第8話:雨月の3日に届いた手紙への返事

 この手紙はトゥードル・ゲンジーがクレメリア革命暦649年1月20日(雨月レイディンの3日)に送った手紙に対してベーデン・モンバドゥール氏が送った返事である。

 お手紙ありがとうございます。クレイマリーポートに住む皆様と仲良く過ごされているようで何よりです。

 さて今日は冒険者になる事への許しを私に乞うためにお手紙を書かれたそうですね。以前から気になっていたようなのでいずれこの話が来ると思っていました。

 結論から言いましょう。あなたが望むように物事を決めてください。私とお話をして過ごす日々もいいですが、いずれあなたは私を離れていく日が来ると思っていました。なので冒険者でもなんでもあなたが望む道を進んでください。ただし、ベルトだけで冒険者にはなれませんよ?しっかりと準備をする事です。未知に挑むというのは生半可な覚悟では死を招きます。せっかくこちらの世界に何の縁でやってきたのか分からず辿り着いたのに道半ばで死ぬのはあなたの人生としても望ましくないでしょう。まずは、冒険者ギルド【オリビアの岩礁】の店主であるノワレさんに相談なさい。そうすると技能訓練が行われるはずです。剣を持って戦うのか、魔法を使って戦うのかの適性を見ていくのです。あなたに見合う適性が分かったら、その装備を集めていきなさい。もちろん、これは自分のお金で工面していく事。あなたが決めた事ならば、あなた自身でその決意の責任を負わなくてはなりません。ただ、その決意を応援しています。

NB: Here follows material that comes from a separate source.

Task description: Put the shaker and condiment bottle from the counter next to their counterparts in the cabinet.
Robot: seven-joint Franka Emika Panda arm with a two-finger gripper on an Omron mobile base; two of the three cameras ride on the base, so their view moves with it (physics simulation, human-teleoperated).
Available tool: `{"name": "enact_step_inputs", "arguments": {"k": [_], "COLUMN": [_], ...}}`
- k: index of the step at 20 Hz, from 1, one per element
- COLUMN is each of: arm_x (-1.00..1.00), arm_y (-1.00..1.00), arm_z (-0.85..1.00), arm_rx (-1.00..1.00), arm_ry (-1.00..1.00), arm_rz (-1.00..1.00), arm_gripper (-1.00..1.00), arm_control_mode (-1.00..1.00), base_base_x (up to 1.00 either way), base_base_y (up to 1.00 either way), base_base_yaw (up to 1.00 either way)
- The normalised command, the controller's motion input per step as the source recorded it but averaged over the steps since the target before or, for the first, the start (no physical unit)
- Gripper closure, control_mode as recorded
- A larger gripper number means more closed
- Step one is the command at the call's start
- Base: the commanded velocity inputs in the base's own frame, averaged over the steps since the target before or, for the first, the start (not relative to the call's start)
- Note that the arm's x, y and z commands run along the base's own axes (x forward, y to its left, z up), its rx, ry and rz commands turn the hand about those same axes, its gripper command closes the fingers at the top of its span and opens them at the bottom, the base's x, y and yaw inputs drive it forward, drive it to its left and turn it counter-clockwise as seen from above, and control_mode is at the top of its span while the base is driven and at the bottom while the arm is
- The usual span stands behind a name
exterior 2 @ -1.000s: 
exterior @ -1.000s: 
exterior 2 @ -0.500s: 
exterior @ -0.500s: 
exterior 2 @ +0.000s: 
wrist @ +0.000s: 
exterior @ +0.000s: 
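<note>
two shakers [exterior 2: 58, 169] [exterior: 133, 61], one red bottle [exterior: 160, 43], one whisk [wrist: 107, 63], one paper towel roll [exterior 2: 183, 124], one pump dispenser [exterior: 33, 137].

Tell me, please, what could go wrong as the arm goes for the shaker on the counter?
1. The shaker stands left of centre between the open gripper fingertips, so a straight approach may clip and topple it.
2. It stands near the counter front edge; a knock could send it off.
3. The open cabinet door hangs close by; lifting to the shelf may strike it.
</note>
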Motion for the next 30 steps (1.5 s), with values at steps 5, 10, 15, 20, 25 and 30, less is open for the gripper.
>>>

 ついでにエイベルギーンについても話しましょう。彼もあなたと同じ開拓フロンターの民でした。そしてあなたよりもっと若くして冒険者の道を志した男でした。彼の武器は剣でも魔法でもなく、物覚えの良さでした。私に知識を乞いに来た時、一週間で教えた内容を覚えてくるような男でした。故に冒険者に襲い掛かる様々な脅威を豊富な知識で切り抜けてきた男です。大した男です。特に印象的だったサソリの毒から解毒薬を作った話をしてあげましょう。

 私は異界学の教授でもありますが、基礎魔術の心得もあったのでそこで教鞭をとることがありました。その時の席の一番前にエイベルギーンがいたのを覚えています。彼には魔術の才は秀でているというわけでなく、むしろ乏しいため基礎魔術だけで魔力を使い切ってしまうことも多々ありました。その日、私は水に魔力を込める方法と、触れたものを希釈する魔法を教えました。本来、この二つは日常生活に使うもので、前者は風邪など病気を治す水薬ポーションを作る際に、後者は二日酔いに効く魔法として教えたのですが、教えて三日した後、エイベルギーンが見てほしいと言って毒サソリを持ってきたのです。そして自分でサソリに刺されて毒を受けた後、毒液をサソリから取り出し、希釈する魔法を毒液に唱え、それを水と混ぜて魔力を込め、即席の解毒薬を作り出したのです。そんな危険な真似はするなとカンカンに叱ったのを覚えています。しかし、解毒薬の効果は確かにあったので講師であった私も驚かされました。そんな出来事がもう40年も前になるとは思いませんでした。

 以前お話しした通り、私は久遠エルフの民です。永遠とまではいきませんが、あなたのような開拓フロンターの民よりもうんと長生きです。故に老いを眺める事しかできません。ですが、老いることは決して悪いことではありません。刻まれた皺は経験、成長の証です。人は何も学ばずに育つことはできないのです。そして開拓フロンターの民は我々久遠エルフの民よりも高い生殖能力を持ちます。自ら学んだ知恵を、子や孫に託すことにより膨大な知識を絶やさず残し続けられました。

 そう、今あなたはエイベルギーンに冒険者としての知恵を引き継いだのです。これを絶やさず、世界から多くを学び、後世に何かを残せるような人物になることを期待しています。貴方の新たな門出に幸がありますよう。